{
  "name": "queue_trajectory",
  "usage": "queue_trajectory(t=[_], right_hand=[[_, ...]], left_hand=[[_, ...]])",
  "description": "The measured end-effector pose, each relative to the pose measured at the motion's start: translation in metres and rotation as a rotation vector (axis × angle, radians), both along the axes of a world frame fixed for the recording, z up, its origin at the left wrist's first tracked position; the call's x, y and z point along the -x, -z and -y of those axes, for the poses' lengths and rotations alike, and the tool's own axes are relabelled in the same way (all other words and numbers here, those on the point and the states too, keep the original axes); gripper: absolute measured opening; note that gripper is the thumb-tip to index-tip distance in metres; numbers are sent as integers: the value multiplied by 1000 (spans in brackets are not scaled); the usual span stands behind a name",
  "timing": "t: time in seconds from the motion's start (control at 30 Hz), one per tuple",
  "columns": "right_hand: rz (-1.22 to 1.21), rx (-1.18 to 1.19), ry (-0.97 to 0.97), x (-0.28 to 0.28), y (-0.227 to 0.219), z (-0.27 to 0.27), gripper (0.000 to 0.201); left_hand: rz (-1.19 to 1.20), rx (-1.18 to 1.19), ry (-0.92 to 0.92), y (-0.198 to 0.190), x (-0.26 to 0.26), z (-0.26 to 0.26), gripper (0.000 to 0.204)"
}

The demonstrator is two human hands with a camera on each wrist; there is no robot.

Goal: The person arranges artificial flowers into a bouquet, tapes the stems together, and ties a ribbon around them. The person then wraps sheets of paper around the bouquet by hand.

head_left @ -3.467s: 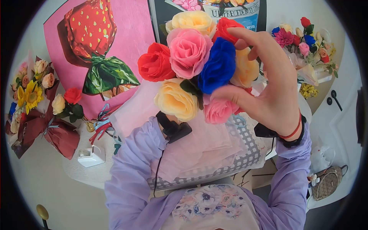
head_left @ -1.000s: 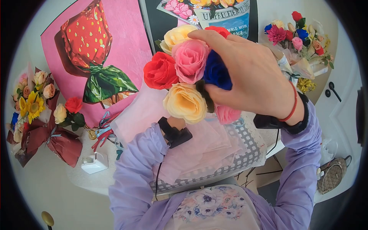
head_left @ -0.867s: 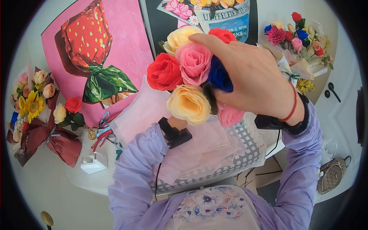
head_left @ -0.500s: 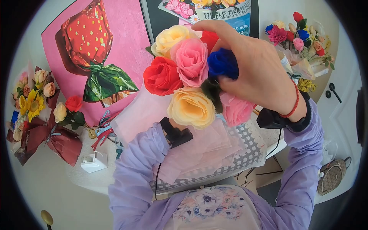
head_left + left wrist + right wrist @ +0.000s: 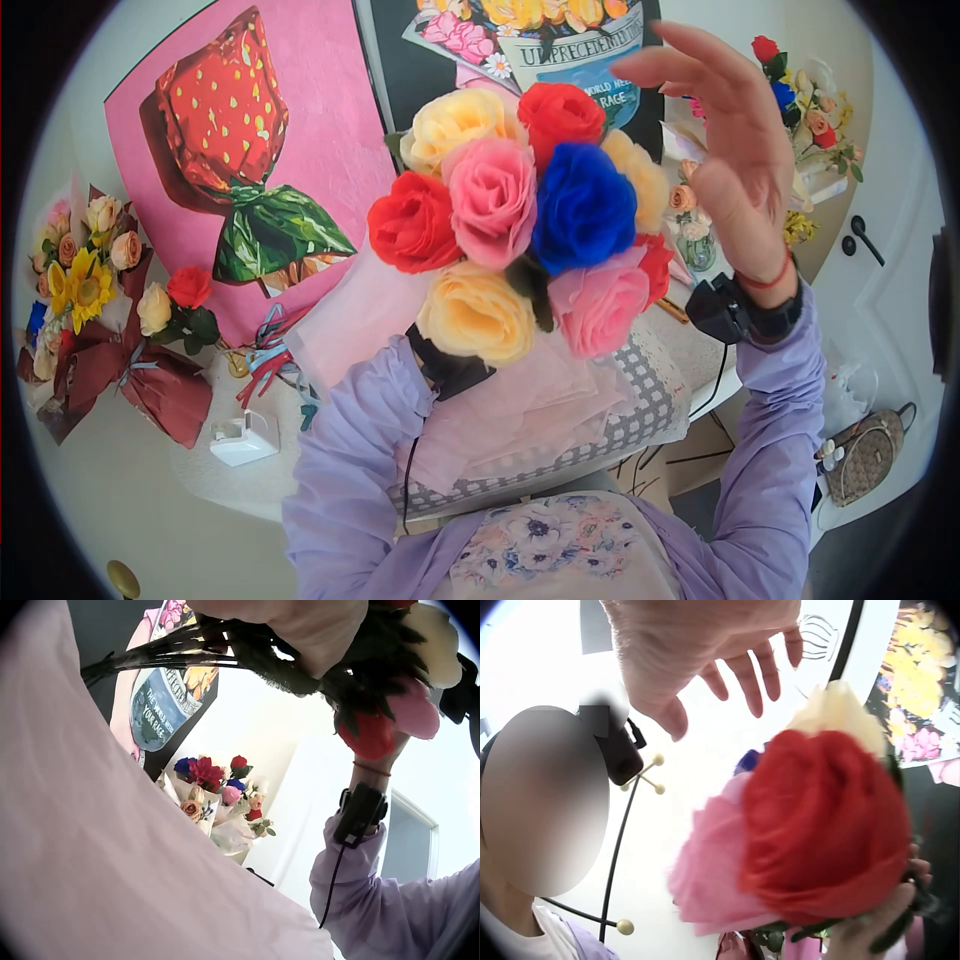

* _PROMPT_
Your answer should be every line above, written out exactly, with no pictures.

* _ANSWER BOX_
{
  "name": "queue_trajectory",
  "usage": "queue_trajectory(t=[_], right_hand=[[_, ...]], left_hand=[[_, ...]])",
  "description": "The measured end-effector pose, each relative to the pose measured at the motion's start: translation in metres and rotation as a rotation vector (axis × angle, radians), both along the axes of a world frame fixed for the recording, z up, its origin at the left wrist's first tracked position; the call's x, y and z point along the -x, -z and -y of those axes, for the poses' lengths and rotations alike, and the tool's own axes are relabelled in the same way (all other words and numbers here, those on the point and the states too, keep the original axes); gripper: absolute measured opening; note that gripper is the thumb-tip to index-tip distance in metres; numbers are sent as integers: the value multiplied by 1000 (spans in brackets are not scaled); the usual span stands behind a name",
  "timing": "t: time in seconds from the motion's start (control at 30 Hz), one per tuple",
  "columns": "right_hand: rz (-1.22 to 1.21), rx (-1.18 to 1.19), ry (-0.97 to 0.97), x (-0.28 to 0.28), y (-0.227 to 0.219), z (-0.27 to 0.27), gripper (0.000 to 0.201); left_hand: rz (-1.19 to 1.20), rx (-1.18 to 1.19), ry (-0.92 to 0.92), y (-0.198 to 0.190), x (-0.26 to 0.26), z (-0.26 to 0.26), gripper (0.000 to 0.204)"
}

The demonstrator is two human hands with a camera on each wrist; there is no robot.

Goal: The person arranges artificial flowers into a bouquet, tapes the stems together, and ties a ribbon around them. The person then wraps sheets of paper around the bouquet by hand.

head_left @ -3.467s: 
head_left @ -1.000s: 
head_left @ -0.867s: 
head_left @ -0.500s: 
head_left + left wrist + right wrist @ +0.000s: 

There's nothing more to this exercise.